**GOAL OF THE EXERCISE**
Extract, from the listing that follows, each line containing the word "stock".

━━ DATA ━━

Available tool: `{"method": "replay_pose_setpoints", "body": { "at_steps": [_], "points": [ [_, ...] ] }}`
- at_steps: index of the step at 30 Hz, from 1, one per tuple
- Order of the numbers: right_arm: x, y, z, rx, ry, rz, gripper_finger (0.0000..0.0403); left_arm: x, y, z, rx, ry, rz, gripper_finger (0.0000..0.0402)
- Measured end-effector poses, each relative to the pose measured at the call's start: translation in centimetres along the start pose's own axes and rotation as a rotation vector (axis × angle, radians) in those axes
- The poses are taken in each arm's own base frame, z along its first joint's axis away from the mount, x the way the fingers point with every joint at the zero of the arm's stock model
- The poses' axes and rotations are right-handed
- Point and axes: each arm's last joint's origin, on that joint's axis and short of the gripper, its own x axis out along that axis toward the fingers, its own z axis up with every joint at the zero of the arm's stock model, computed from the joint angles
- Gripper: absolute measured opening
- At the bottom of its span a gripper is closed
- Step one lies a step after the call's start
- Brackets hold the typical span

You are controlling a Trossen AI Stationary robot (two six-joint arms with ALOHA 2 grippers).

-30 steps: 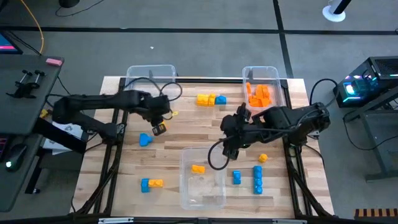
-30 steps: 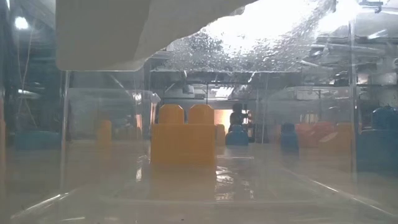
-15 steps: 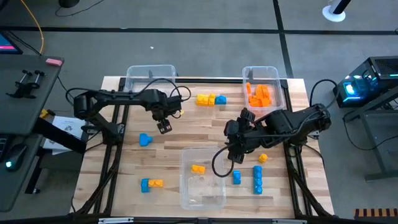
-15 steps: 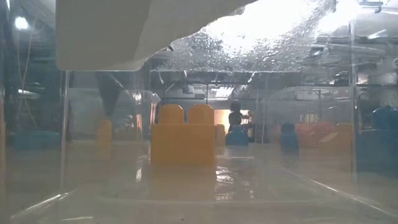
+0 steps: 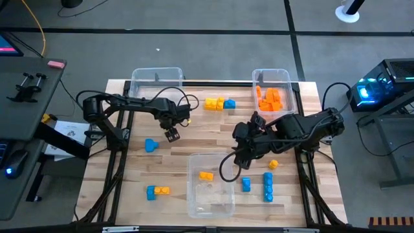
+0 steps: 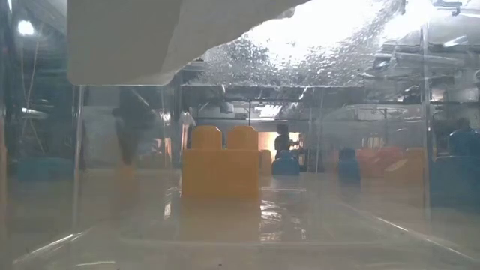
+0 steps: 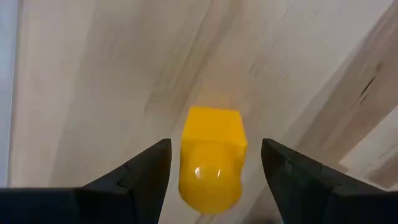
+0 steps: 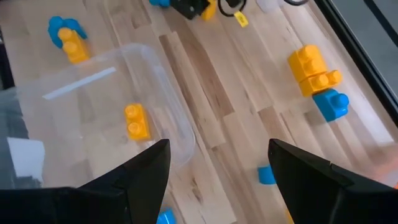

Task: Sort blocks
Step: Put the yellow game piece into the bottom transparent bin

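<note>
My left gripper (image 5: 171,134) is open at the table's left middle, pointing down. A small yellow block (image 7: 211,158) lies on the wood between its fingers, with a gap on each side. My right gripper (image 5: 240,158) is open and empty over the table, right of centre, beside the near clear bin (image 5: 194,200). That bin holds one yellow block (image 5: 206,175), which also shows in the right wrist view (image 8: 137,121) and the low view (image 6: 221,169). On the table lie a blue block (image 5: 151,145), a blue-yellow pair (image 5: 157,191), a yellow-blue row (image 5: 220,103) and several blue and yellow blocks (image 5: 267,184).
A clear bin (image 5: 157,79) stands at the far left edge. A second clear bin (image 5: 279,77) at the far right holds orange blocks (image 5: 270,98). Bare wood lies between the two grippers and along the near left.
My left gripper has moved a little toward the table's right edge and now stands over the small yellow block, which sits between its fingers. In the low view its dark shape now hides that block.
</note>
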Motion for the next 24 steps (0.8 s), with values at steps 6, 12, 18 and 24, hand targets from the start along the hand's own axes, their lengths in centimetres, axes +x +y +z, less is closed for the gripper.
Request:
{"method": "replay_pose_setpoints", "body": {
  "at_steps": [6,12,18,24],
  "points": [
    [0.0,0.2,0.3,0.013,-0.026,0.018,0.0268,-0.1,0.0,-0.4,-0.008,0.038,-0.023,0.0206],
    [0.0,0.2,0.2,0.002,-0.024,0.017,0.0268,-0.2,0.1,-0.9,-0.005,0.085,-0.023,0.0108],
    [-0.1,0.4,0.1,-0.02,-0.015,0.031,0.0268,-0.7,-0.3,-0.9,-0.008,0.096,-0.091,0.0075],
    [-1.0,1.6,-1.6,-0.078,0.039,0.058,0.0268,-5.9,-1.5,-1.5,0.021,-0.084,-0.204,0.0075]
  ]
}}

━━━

**RESPONSE BOX**
- The poses are taken in each arm's own base frame, z along its first joint's axis away from the mount, x the way the fingers point with every joint at the zero of the arm's stock model
- Point and axes: each arm's last joint's origin, on that joint's axis and short of the gripper, its own x axis out along that axis toward the fingers, its own z axis up with every joint at the zero of the arm's stock model, computed from the joint angles

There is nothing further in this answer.